Problem description: What do the lines say, reproduced word for word, from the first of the entries below through the line bearing "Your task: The"?

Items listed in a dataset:
Start of Block
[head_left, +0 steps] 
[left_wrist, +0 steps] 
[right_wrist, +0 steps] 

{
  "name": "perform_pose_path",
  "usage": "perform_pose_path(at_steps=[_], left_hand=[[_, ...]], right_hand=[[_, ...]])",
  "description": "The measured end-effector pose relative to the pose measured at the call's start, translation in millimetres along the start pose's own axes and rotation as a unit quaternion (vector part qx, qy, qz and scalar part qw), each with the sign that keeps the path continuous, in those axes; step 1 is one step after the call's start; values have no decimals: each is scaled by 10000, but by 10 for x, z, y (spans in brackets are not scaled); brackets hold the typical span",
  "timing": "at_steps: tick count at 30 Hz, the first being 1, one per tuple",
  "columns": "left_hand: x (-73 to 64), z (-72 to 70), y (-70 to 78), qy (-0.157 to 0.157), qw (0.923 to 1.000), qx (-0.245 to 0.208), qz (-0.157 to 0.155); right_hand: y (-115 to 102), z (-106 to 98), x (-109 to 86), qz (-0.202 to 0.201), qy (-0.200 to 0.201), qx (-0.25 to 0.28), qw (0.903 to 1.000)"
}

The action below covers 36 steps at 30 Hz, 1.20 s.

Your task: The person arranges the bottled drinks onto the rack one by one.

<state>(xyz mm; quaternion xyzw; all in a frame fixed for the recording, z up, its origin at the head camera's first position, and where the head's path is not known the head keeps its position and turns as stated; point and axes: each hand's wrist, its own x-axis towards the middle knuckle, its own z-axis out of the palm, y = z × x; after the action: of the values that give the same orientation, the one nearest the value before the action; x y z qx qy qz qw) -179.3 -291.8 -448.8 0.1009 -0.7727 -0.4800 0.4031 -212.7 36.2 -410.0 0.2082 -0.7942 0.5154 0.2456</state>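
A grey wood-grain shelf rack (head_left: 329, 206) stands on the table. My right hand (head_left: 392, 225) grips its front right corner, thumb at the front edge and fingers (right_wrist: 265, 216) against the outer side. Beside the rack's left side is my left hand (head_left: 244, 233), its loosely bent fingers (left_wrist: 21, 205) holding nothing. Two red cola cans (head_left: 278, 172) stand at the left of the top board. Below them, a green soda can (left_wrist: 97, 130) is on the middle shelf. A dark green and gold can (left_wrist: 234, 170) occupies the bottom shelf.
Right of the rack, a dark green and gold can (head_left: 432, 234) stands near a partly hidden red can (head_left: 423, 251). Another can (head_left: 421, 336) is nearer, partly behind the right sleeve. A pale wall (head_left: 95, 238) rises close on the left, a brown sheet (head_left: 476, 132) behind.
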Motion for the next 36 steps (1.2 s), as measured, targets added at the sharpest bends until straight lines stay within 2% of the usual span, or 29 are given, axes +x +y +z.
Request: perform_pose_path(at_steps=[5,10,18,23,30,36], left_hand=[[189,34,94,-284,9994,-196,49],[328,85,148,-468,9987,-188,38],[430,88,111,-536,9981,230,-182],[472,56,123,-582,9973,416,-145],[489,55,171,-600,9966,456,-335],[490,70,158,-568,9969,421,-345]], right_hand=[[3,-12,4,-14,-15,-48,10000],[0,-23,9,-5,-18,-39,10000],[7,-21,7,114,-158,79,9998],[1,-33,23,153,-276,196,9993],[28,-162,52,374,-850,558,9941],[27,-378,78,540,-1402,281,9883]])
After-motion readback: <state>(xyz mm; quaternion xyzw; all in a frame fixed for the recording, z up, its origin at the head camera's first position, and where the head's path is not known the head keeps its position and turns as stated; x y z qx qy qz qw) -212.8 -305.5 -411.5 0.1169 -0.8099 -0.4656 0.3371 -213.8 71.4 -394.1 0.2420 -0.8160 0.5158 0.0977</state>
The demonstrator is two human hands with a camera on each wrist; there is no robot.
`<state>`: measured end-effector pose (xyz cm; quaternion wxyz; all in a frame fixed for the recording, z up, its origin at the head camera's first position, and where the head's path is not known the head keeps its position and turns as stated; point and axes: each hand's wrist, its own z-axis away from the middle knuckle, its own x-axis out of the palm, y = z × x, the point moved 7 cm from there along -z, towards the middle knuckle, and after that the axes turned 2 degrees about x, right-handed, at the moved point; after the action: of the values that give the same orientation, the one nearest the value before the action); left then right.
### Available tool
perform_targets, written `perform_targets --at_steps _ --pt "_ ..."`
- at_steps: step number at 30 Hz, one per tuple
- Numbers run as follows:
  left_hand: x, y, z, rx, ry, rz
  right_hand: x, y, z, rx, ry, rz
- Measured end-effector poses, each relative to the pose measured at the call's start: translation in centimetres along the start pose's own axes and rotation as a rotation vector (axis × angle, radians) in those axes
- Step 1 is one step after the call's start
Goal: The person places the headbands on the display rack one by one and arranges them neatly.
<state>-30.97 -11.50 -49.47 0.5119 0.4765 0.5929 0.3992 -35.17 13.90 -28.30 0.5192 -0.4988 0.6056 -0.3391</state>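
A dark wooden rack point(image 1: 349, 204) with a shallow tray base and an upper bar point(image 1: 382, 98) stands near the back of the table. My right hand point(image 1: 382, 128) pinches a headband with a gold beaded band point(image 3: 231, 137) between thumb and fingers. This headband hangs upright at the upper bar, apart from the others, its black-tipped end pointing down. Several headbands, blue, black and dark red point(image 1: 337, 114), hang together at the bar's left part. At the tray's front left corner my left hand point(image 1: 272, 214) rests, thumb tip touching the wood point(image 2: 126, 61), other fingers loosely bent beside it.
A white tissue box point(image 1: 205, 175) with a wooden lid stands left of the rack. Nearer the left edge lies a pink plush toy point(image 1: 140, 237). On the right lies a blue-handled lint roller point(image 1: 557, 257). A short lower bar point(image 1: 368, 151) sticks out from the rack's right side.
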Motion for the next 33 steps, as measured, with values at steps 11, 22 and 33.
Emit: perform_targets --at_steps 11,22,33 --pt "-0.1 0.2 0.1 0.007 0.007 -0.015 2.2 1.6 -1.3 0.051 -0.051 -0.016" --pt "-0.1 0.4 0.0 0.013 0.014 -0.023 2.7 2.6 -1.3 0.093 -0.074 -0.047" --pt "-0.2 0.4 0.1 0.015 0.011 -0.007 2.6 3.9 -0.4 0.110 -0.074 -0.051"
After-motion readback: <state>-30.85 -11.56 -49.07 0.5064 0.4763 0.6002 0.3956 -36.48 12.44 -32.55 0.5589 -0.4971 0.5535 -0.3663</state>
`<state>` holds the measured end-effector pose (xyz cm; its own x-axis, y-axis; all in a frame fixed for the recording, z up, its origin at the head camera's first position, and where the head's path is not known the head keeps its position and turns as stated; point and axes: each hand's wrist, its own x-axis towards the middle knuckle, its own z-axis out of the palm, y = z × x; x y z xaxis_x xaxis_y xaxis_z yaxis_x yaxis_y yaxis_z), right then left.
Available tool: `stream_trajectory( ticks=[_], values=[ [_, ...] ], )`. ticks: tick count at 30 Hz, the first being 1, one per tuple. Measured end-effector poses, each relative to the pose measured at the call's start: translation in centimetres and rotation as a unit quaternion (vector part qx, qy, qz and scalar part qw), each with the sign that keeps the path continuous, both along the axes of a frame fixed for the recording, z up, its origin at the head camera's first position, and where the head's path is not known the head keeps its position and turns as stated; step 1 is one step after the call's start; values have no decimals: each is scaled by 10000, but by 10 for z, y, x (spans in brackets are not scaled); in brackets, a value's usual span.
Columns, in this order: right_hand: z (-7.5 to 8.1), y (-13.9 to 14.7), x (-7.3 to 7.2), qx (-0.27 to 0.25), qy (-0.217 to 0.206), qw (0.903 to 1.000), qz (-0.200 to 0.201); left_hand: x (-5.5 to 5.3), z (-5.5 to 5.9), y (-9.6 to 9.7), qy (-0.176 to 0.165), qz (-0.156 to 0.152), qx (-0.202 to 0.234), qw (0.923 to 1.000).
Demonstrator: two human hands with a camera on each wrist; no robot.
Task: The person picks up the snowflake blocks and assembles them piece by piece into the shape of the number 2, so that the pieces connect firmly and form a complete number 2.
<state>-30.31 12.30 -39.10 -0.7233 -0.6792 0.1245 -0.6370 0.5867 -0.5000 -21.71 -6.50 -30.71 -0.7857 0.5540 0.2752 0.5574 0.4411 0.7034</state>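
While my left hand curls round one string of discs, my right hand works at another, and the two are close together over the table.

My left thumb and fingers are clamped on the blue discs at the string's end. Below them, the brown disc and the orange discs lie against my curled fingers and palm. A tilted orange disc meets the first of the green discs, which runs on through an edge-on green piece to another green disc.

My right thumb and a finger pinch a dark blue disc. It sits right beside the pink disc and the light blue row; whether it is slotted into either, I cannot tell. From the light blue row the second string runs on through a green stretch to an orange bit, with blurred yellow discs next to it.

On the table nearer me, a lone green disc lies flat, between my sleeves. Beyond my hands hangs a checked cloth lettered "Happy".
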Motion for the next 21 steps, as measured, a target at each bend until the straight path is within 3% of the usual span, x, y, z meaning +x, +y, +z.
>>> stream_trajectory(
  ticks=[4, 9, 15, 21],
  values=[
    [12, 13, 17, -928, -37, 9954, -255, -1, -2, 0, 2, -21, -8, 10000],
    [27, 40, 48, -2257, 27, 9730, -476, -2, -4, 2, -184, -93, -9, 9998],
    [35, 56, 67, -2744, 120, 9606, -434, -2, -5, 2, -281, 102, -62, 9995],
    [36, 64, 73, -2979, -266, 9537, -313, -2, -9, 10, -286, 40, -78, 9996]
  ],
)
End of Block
Answer below:
[head_left, +0 steps] 
[left_wrist, +0 steps] 
[right_wrist, +0 steps] 

{
  "name": "perform_pose_path",
  "usage": "perform_pose_path(at_steps=[_], left_hand=[[_, ...]], right_hand=[[_, ...]])",
  "description": "The measured end-effector pose relative to the pose measured at the call's start, translation in millimetres along the start pose's own axes and rotation as a unit quaternion (vector part qx, qy, qz and scalar part qw), each with the sign that keeps the path continuous, in those axes; step 1 is one step after the call's start; values have no decimals: each is scaled by 10000, but by 10 for x, z, y (spans in brackets are not scaled); brackets hold the typical span",
  "timing": "at_steps: tick count at 30 Hz, the first being 1, one per tuple",
  "columns": "left_hand: x (-73 to 64), z (-72 to 70), y (-70 to 78), qy (-0.157 to 0.157), qw (0.923 to 1.000), qx (-0.245 to 0.208), qz (-0.157 to 0.155); right_hand: y (-115 to 102), z (-106 to 98), x (-109 to 86), qz (-0.202 to 0.201), qy (-0.200 to 0.201), qx (-0.25 to 0.28), qw (0.903 to 1.000)"
}

The action below covers 36 steps at 30 Hz, 1.20 s.

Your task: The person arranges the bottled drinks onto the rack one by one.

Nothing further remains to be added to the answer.